Outside Director financial
"Subject to the Reporting Person's continuing as an Outside Director (as defined in the Issuer's 2021 Equity Incentive Plan) through such applicable vesting date"
2021 Equity Incentive Plan financial
"Outside Director (as defined in the Issuer's 2021 Equity Incentive Plan) through such applicable vesting date"
beneficial ownership financial
"The Reporting Person disclaims beneficial ownership over such securities except to the extent of her pecuniary interest therein"
Beneficial ownership means the person or entity that actually enjoys the benefits of owning shares or other assets — such as receiving dividends, voting rights, or price gains — even if the legal title is held in another name. For investors it matters because knowing who truly controls and profits from a company reveals who can influence decisions, exposes potential conflicts of interest or hidden concentration of power, and affects transparency and risk in the stock.
Section 16 regulatory
"shall not be deemed an admission of beneficial ownership of the reported securities for purposes of Section 16 or for any other purpose."
Section 16 is a U.S. securities law rule that governs the trading and disclosure obligations of company insiders — typically officers, directors and large shareholders — to promote transparency and deter unfair profit-taking. It requires insiders to publicly report their stock trades and allows companies or the issuer to reclaim quick, short-term profits from certain insider trades, like a scoreboard and a refund policy that help investors see and limit possible insider advantage.
FAQ
What did RxSight (RXST) director Juliet Tammenoms Bakker receive in this Form 4?
She received a grant of 37,037 restricted stock units (RSUs). Each RSU represents a contingent right to one share of RxSight common stock, awarded as equity compensation at $0.00 per share, rather than a cash purchase in the open market.

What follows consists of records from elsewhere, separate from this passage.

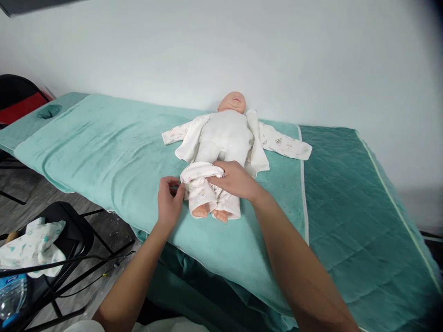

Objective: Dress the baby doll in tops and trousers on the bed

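Note:
A baby doll point(231, 102) lies on its back on the green massage table, its head toward the wall and its bare feet toward me. Its white body point(226, 131) shows between the sides of an open patterned jacket point(285, 144), with sleeves spread out. Small printed trousers point(200, 190) cover its lower legs, bunched at the waistband. My right hand point(235, 179) grips the waistband near the middle, fingertips partly hidden in the cloth. At the left edge of the trousers, my left hand point(171, 198) pinches the fabric between thumb and fingers.
The massage table point(114, 133) stands against a white wall, with a darker quilted cover point(349, 221) at right. Lower left, a black folding chair point(74, 230) holds a printed cloth point(38, 242); a plastic bottle point(14, 295) is beneath it. Another chair point(17, 99) stands far left.

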### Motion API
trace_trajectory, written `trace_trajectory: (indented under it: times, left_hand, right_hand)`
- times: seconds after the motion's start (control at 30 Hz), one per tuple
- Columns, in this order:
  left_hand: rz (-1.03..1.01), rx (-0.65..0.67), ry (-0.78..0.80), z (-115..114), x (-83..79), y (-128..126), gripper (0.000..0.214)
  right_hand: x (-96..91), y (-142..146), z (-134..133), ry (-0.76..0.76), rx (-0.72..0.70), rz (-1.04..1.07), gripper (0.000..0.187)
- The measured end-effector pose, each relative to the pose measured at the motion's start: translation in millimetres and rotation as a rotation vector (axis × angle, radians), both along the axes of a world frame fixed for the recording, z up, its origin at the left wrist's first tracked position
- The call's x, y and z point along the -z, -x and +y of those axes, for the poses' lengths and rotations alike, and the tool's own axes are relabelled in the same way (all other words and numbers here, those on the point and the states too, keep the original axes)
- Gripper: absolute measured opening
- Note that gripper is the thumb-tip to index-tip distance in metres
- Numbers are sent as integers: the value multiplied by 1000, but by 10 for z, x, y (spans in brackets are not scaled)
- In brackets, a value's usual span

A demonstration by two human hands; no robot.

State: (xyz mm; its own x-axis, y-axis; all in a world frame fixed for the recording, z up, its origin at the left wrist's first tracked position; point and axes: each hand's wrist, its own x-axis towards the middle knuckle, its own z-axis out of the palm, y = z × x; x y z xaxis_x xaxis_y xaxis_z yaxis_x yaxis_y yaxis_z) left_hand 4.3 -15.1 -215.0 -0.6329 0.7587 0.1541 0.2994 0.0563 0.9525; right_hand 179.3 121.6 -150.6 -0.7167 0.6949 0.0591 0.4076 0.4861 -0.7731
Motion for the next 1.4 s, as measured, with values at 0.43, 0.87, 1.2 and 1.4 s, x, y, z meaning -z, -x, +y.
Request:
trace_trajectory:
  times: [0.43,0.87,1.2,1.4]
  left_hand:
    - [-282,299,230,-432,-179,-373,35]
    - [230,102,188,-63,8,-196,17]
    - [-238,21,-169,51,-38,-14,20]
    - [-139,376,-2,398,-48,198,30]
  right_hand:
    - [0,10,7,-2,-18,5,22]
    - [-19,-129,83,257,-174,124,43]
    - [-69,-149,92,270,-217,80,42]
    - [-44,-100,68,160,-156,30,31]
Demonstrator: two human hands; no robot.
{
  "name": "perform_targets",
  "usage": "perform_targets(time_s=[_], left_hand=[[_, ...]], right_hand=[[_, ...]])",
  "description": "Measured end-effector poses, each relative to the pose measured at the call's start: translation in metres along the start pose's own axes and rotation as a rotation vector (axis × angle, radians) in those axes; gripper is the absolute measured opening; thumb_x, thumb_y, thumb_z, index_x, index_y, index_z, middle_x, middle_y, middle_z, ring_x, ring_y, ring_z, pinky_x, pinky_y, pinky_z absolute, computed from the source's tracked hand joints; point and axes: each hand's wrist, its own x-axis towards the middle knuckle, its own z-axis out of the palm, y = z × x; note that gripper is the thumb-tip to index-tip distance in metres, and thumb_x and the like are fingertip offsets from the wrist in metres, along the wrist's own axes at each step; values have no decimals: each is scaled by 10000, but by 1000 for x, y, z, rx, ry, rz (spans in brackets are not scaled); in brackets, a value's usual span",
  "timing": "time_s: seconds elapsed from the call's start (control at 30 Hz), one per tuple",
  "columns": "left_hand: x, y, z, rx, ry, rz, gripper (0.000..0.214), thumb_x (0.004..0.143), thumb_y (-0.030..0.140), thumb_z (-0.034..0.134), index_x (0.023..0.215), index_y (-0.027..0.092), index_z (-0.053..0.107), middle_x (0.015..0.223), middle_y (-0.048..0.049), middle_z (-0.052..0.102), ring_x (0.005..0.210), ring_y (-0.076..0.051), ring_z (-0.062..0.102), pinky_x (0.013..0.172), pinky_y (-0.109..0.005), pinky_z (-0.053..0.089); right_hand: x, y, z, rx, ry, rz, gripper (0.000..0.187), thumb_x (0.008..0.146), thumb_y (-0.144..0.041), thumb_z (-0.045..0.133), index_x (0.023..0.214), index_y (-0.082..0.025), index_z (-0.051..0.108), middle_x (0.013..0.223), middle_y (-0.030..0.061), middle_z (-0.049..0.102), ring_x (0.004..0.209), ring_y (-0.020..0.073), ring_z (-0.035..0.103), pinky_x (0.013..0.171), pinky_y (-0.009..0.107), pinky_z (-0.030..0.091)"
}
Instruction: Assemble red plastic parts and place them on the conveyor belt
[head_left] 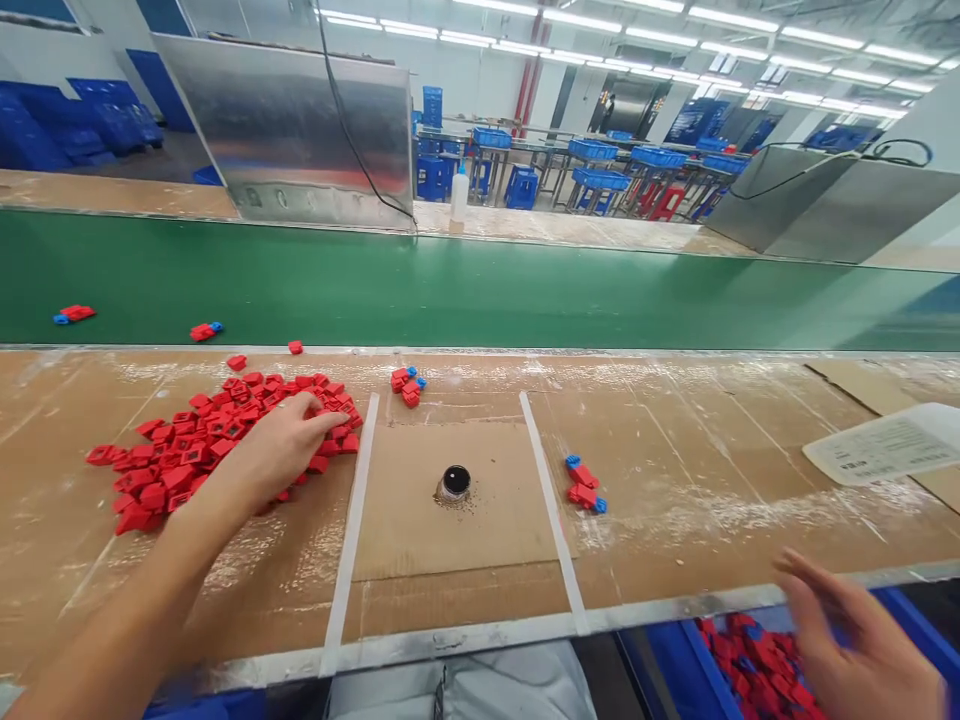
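1. Left hand (pixel 304 428): at the pile (pixel 184 460); whether grasping, I cannot tell.
2. Pile, red: table (pixel 712 430), left side; presumably for easy reach.
3. Right hand (pixel 847 630): loosely spread, apparently unladen, near bin (pixel 675 655).
4. Knob (pixel 456 480): between tapes (pixel 351 540), likely centred for both hands.

My left hand (pixel 289 440) is over the pile of parts (pixel 187 455), left of the cardboard sheet (pixel 405 545) with a small fixture (pixel 456 482) on it. Behind these lies the belt (pixel 510 300); to my right, below the table edge (pixel 675 607), my right hand (pixel 862 640) is by the bin (pixel 679 665).
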Motion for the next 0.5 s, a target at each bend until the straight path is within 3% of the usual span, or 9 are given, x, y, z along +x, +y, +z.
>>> perform_targets(time_s=[0.1,0.23,0.37,0.5], left_hand=[[-24,6,-3,-290,138,-224,371,942,370,423,1123,190,692,998,-82,683,857,-229,618,781,-321,474],[-64,25,0,-759,159,-632,384,781,516,679,983,190,707,893,-23,737,805,-208,651,738,-280,514],[-92,48,15,-1118,99,-668,366,656,449,833,854,178,688,767,-10,711,714,-179,644,680,-255,536],[-101,71,37,-1502,133,-690,361,665,358,858,949,187,715,861,-21,715,722,-144,645,695,-237,554]], right_hand=[[21,-33,44,144,-210,-198,314,969,-463,473,1077,-235,660,1002,105,689,755,228,668,664,370,549],[37,-73,90,184,-385,-264,333,1003,-426,419,1105,-209,649,1048,97,642,769,189,646,665,326,534],[40,-72,103,147,-478,-245,411,973,-532,452,1060,-196,671,924,80,641,736,209,634,651,344,516],[33,-62,102,153,-494,-243,485,931,-607,486,1074,-197,702,808,61,619,664,208,606,602,343,501]])
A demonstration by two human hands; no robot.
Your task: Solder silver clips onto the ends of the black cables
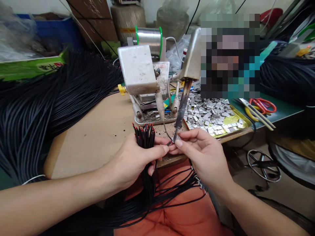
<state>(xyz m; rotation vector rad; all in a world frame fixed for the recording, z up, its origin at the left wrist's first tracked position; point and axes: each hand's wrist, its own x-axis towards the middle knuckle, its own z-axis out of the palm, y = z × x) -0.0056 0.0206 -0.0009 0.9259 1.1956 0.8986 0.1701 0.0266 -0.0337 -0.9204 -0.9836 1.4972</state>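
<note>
My left hand (144,152) is closed round a bundle of black cables (145,137) whose red-tipped ends point upward. Between its thumb and fingers one cable end reaches toward my right hand (200,149). Thumb and fingers of that right hand pinch a small metal piece (176,139), partly hidden by the fingertips. Just above it, the tip of a soldering iron (180,108) comes down at or very near the piece; exact contact cannot be told. A thin solder wire leads down to the same spot from the nozzle of the metal solder feeder (137,65).
A yellow tray (242,121) of small metal pieces stands right of the feeder, with red-handled scissors (267,106) beyond. Black cables (81,82) heap up at left. A solder spool (149,41) sits behind. Finished-looking cables with metal ends (200,183) hang over my lap.
</note>
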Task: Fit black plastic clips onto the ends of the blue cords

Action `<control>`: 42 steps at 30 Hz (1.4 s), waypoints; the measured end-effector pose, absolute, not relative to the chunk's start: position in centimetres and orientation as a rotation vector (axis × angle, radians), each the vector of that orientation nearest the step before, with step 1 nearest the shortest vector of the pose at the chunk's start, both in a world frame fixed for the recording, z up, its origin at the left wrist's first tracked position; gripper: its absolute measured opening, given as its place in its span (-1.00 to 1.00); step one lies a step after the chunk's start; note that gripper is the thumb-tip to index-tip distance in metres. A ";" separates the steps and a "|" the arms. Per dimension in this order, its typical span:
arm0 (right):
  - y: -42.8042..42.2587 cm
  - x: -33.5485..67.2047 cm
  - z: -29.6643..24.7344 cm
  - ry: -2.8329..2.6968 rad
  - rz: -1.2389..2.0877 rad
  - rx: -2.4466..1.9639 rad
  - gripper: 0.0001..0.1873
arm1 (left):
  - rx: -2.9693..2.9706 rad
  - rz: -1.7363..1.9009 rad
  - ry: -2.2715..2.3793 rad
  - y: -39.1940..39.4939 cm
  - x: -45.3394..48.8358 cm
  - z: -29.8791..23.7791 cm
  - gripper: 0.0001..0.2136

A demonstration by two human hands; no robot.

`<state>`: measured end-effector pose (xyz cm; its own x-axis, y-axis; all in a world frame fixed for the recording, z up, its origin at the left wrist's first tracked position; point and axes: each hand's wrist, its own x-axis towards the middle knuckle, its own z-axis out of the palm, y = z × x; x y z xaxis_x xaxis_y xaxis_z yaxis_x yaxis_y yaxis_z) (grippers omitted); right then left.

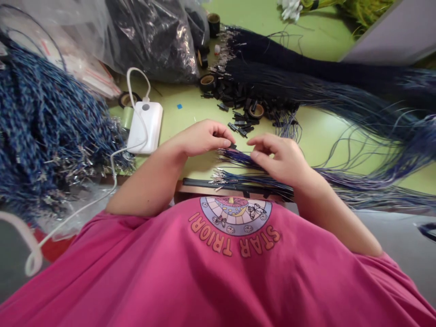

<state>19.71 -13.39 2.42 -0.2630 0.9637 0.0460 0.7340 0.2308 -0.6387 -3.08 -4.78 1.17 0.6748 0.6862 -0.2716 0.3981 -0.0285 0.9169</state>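
My left hand (207, 136) is closed in a pinch, with a small black connector housing (233, 146) at the tips of its thumb and index finger. Just right of it, my right hand (281, 156) hovers over a bundle of dark blue and purple wires (238, 157), its thumb and index finger curved and apart. Nothing shows between those fingers, though a thin wire could be hard to see. Nearer my body lies a second wire bundle (235, 177) with bare metal terminals at its left ends. Beyond my hands is a heap of loose black connector housings (240, 122).
Dark wires (306, 77) stretch across the green table (190, 106) at the back right. Rolls of black tape (207, 81) lie beside the heap. Left stand a white power bank (146, 127) with a cable and a pile of twisted blue wires (51, 131). Behind sits a plastic bag (153, 36).
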 end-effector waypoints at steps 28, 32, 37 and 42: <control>-14.0 18.5 0.2 -1.751 0.709 -1.662 -0.80 | 1.524 0.340 0.959 -5.3 -2.3 1.0 -0.83; -13.5 18.8 0.8 -1.596 1.076 -1.670 -0.79 | 1.550 0.349 0.973 -5.3 -2.3 0.9 -0.81; -13.1 18.8 0.6 -1.332 1.342 -1.675 -0.83 | 1.578 0.372 0.984 -5.4 -2.2 1.0 -0.84; -12.9 18.9 0.2 -1.156 1.478 -1.594 -0.88 | 1.596 0.382 0.973 -5.2 -2.2 0.9 -0.83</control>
<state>18.89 -12.88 0.17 -0.0322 0.9177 -0.3959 0.1633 -0.3860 -0.9080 -2.20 -5.24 0.92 0.6004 0.7567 -0.2588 0.3791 0.0156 0.9252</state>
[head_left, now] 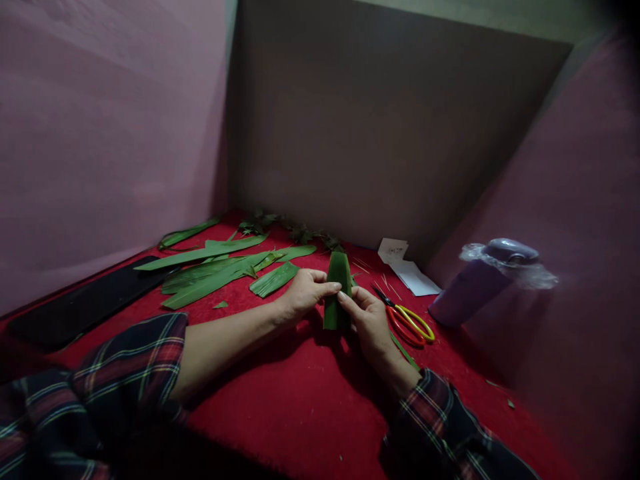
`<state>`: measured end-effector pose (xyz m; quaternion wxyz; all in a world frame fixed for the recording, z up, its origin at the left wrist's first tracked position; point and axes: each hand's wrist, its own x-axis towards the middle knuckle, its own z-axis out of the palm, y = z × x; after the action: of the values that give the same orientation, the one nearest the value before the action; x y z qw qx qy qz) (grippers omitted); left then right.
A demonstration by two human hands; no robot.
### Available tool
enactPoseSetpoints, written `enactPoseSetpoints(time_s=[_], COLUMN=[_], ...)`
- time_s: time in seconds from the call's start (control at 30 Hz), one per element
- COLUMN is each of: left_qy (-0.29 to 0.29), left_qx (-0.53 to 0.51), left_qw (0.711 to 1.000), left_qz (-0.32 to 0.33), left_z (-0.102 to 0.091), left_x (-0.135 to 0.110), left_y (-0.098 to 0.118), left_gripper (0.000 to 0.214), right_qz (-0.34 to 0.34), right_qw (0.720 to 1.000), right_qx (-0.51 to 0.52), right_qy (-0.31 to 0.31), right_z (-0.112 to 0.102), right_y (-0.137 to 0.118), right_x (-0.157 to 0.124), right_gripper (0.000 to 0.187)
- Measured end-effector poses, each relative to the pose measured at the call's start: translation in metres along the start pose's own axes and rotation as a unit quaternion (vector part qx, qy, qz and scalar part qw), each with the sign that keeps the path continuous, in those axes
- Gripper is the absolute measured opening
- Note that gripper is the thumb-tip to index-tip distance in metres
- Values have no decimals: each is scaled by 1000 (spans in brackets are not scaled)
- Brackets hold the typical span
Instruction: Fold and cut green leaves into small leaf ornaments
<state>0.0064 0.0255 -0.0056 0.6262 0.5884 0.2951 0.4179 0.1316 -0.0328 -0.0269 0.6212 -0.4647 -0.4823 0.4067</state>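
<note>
Between my two hands a piece of green leaf stands nearly upright above the red cloth. My left hand pinches its left edge, thumb on the near face. From the right, my right hand grips the same leaf, its thumb also on the near face and its fingers partly hidden behind. Just right of my right hand lie scissors with one red and one yellow handle. A short cut leaf piece rests left of my left hand.
Several long leaves lie at the left, with leafy sprigs behind. A black flat object is at far left. Thin sticks, white paper and a purple tumbler with clear plastic stand right. Walls enclose the red cloth.
</note>
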Motion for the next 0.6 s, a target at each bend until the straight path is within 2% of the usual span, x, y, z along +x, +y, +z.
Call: enactPoseSetpoints(time_s=[0.6], left_qy=[2], left_qx=[5], left_qw=[1000], left_qz=[4], left_z=[1], left_x=[-1], left_y=[2], left_gripper=[23], right_qz=[-4], right_qw=[1000], right_qx=[-17], right_qy=[-2], right_z=[0], right_y=[-1], right_x=[-1], right_gripper=[27])
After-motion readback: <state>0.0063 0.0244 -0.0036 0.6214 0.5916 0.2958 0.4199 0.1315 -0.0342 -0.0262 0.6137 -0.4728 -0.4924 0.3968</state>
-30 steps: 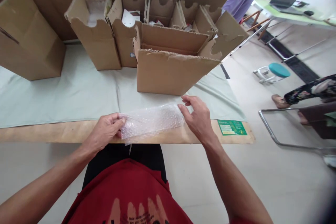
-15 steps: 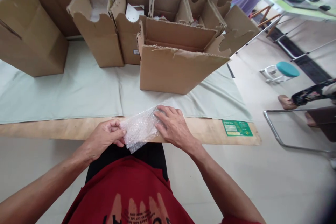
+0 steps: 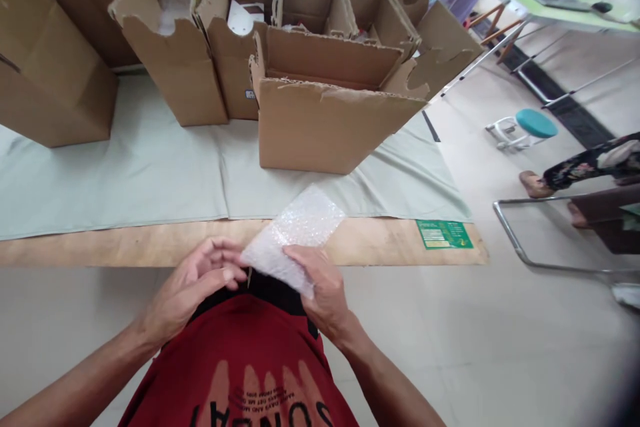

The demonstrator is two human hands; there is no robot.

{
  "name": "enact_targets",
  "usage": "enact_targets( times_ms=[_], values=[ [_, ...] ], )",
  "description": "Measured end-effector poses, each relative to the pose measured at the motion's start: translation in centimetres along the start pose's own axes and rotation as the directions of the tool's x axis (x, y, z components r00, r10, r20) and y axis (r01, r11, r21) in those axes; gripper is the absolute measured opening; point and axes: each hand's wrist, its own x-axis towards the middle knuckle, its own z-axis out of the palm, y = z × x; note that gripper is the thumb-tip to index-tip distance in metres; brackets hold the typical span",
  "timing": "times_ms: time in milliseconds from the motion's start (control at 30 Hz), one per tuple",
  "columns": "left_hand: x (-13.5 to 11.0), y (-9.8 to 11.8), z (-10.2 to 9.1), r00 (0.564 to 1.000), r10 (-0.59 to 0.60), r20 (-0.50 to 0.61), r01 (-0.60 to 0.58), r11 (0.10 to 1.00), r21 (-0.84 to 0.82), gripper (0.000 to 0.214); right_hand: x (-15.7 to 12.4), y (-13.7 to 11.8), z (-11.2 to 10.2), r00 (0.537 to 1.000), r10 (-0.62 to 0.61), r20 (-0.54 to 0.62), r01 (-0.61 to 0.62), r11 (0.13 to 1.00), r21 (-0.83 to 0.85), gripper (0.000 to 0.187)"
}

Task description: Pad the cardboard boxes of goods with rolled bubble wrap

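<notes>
Item: bubble-wrap sheet [image 3: 303, 227], folded, held above the near table edge [image 3: 125, 243], just in front of our lap.
Right hand [image 3: 323, 290]: fingers closed on the sheet's lower edge, thumb on top.
Left hand [image 3: 197, 283]: fingers loose and apart, tips just beside the sheet's near corner, gripping nothing we can see.
Risk, in our judgement: with only one hand pinching it, the slick, springy film may spring unfolded or slip to the floor.
Open cardboard box [image 3: 320, 127]: well apart, behind.
</notes>
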Motion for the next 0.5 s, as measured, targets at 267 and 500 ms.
enact_targets(
  times_ms=[267, 500],
  values=[
    [5.2, 1.5, 2.9, 0.906, 0.4, 0.139, -0.414, 0.764, 0.496, 0.057, 1.9, -0.4, -1.4, 0.93, 0.362, -0.068, -0.328, 0.898, 0.293, 0.016],
    [8.7, 1.7, 5.5, 0.929, 0.361, 0.08, -0.322, 0.683, 0.656, 0.046, 0.7, 0.0, -2.0, 0.913, 0.138, -0.383, -0.199, 0.972, -0.125, 0.055]
  ],
)
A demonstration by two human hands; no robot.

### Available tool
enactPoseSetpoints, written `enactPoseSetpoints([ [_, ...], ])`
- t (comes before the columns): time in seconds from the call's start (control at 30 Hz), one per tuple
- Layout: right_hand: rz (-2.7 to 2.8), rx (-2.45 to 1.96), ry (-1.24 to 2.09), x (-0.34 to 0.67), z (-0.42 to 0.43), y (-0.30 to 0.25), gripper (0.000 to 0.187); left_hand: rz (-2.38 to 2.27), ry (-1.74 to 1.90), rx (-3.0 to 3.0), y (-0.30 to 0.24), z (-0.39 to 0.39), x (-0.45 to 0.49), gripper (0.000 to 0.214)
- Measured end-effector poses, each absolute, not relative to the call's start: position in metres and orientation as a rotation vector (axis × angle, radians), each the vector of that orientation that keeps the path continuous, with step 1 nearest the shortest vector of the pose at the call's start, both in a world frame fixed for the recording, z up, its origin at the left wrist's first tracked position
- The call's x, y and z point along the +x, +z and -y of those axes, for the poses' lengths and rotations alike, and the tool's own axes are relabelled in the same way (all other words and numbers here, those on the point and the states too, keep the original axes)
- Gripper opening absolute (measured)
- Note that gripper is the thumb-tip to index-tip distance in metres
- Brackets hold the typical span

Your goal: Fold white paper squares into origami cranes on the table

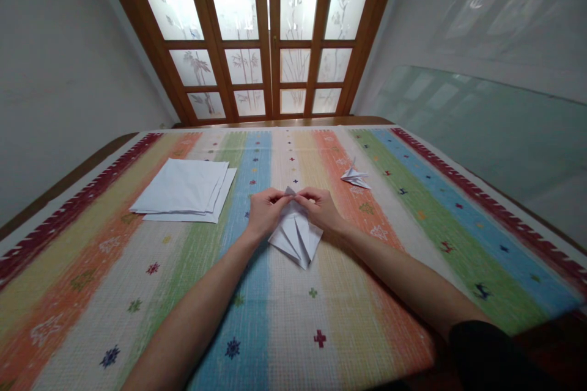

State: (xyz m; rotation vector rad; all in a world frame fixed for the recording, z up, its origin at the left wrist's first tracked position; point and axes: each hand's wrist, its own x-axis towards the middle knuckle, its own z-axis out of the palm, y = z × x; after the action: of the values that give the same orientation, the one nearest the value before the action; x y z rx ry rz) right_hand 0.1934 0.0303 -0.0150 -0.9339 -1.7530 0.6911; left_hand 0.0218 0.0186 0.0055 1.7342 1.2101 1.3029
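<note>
A partly folded white paper [296, 235] lies on the striped tablecloth [284, 317] in the middle of the table. My left hand [265, 212] and my right hand [321, 209] both pinch its far tip, fingers pressed together on the paper. The near point of the paper rests on the cloth between my forearms.
A stack of white paper sheets [186, 190] lies at the left. A small finished folded paper figure [354, 178] sits to the right of my hands. Wooden doors with frosted glass [270, 36] stand beyond the table's far edge. White walls are on both sides.
</note>
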Motion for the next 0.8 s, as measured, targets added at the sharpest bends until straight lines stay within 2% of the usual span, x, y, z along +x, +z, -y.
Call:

What is the vesting schedule for Juliet Tammenoms Bakker’s RxSight RSUs?
All RSUs vest in a single installment. They vest 100% on the earlier of the one-year anniversary of the June 17, 2026 grant date or the next annual meeting of stockholders, provided she continues serving as an Outside Director through the applicable vesting date.
Are Juliet Tammenoms Bakker’s RxSight RSUs an open-market purchase?
No, the RSUs are a grant, not a market trade. The 37,037 RSUs were awarded at $0.00 per share as director equity compensation, classified as a grant, award, or other acquisition rather than a buy transaction in the open market.